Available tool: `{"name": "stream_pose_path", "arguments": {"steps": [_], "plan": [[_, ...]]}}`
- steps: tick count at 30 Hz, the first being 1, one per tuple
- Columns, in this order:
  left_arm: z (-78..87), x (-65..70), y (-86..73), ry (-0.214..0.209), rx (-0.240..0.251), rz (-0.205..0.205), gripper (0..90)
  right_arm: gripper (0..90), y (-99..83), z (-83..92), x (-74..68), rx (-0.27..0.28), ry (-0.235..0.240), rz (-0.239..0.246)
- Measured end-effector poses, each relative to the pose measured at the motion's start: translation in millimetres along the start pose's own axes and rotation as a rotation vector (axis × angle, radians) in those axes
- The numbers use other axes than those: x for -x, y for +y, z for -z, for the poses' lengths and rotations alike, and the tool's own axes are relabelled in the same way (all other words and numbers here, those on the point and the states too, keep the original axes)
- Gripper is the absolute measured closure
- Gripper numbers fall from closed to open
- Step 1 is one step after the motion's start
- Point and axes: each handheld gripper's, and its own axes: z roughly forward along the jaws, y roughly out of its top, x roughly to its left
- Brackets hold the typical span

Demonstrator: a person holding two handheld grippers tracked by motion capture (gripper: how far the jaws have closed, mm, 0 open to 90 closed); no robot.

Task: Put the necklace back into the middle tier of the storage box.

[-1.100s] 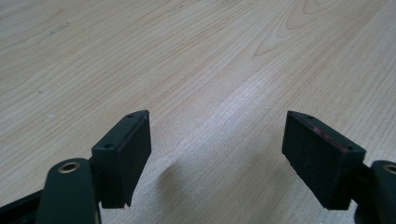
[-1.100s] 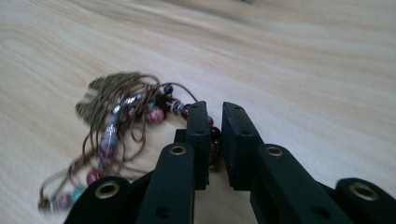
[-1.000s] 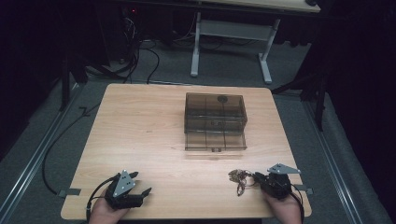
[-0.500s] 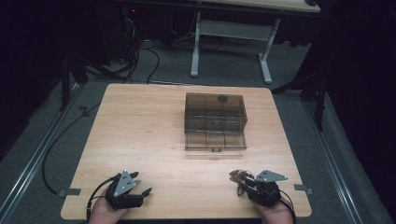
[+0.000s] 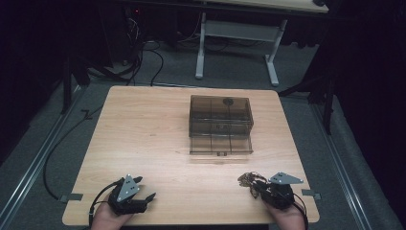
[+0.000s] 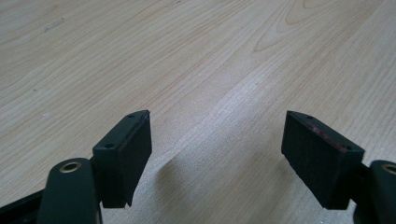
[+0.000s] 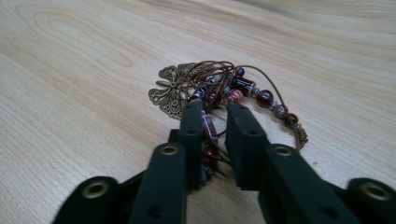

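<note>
A beaded necklace (image 5: pixel 250 180) with a brass butterfly pendant (image 7: pixel 170 91) and red and dark beads on brown cord lies in a heap on the wooden table (image 5: pixel 143 129), near its front right. My right gripper (image 5: pixel 261 188) is low over it. In the right gripper view its jaws (image 7: pixel 215 109) stand a narrow gap apart and have just been opening, with a beaded strand lying loose between them. My left gripper (image 5: pixel 146 188) rests at the front left. Its jaws (image 6: pixel 217 135) are wide apart over bare wood, with nothing between them.
A smoky clear plastic drawer box (image 5: pixel 220 122) stands at the middle of the table, right of centre, its lowest drawer pulled out toward me. Beyond the far edge are a dark floor, cables and the legs of another table (image 5: pixel 234 43).
My right gripper has shifted slightly left, closer over the necklace, and its top plate has turned a little. The left gripper and the box have stayed put.
</note>
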Motion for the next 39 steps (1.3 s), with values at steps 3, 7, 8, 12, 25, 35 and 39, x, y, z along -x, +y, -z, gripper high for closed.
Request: {"name": "stream_pose_path", "arguments": {"steps": [3,7,8,12,25,35,39], "plan": [[0.0,0.0,0.0,0.001,-0.001,0.000,24.8,71.6,2.7,8.3,2.7,0.030,0.000,-0.023],[0.4,0.0,-0.1,0.002,0.001,0.001,24.8,71.9,4.6,16.3,10.8,-0.005,-0.017,-0.046],[0.5,0.0,-0.2,0.000,0.002,0.002,24.8,72.9,4.9,18.1,11.4,-0.030,-0.018,-0.046],[0.6,0.1,-0.2,-0.003,0.003,-0.002,24.7,73.8,5.9,20.1,12.0,-0.097,-0.007,-0.020],[0.7,-0.2,-0.2,-0.013,-0.001,-0.005,24.2,53.7,37.6,22.8,21.7,-0.352,0.023,-0.026],[0.3,-0.2,-0.1,-0.021,-0.002,-0.008,24.2,32.7,60.6,6.2,12.8,-0.522,0.053,0.042],[0.0,-0.3,0.0,-0.023,-0.005,-0.008,24.3,22.8,68.0,-4.6,12.5,-0.591,0.058,0.027]]}}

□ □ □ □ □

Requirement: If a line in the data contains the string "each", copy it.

Expected answer:
- Measured end-effector poses, each relative to the pose measured at the motion's start: translation in millimetres along the start pose's own axes and rotation as a rotation vector (axis × angle, radians) in those axes
- Point and axes: each handheld gripper's, and its own axes: z roughly forward along the jaws, y roughly out of its top, x roughly to its left

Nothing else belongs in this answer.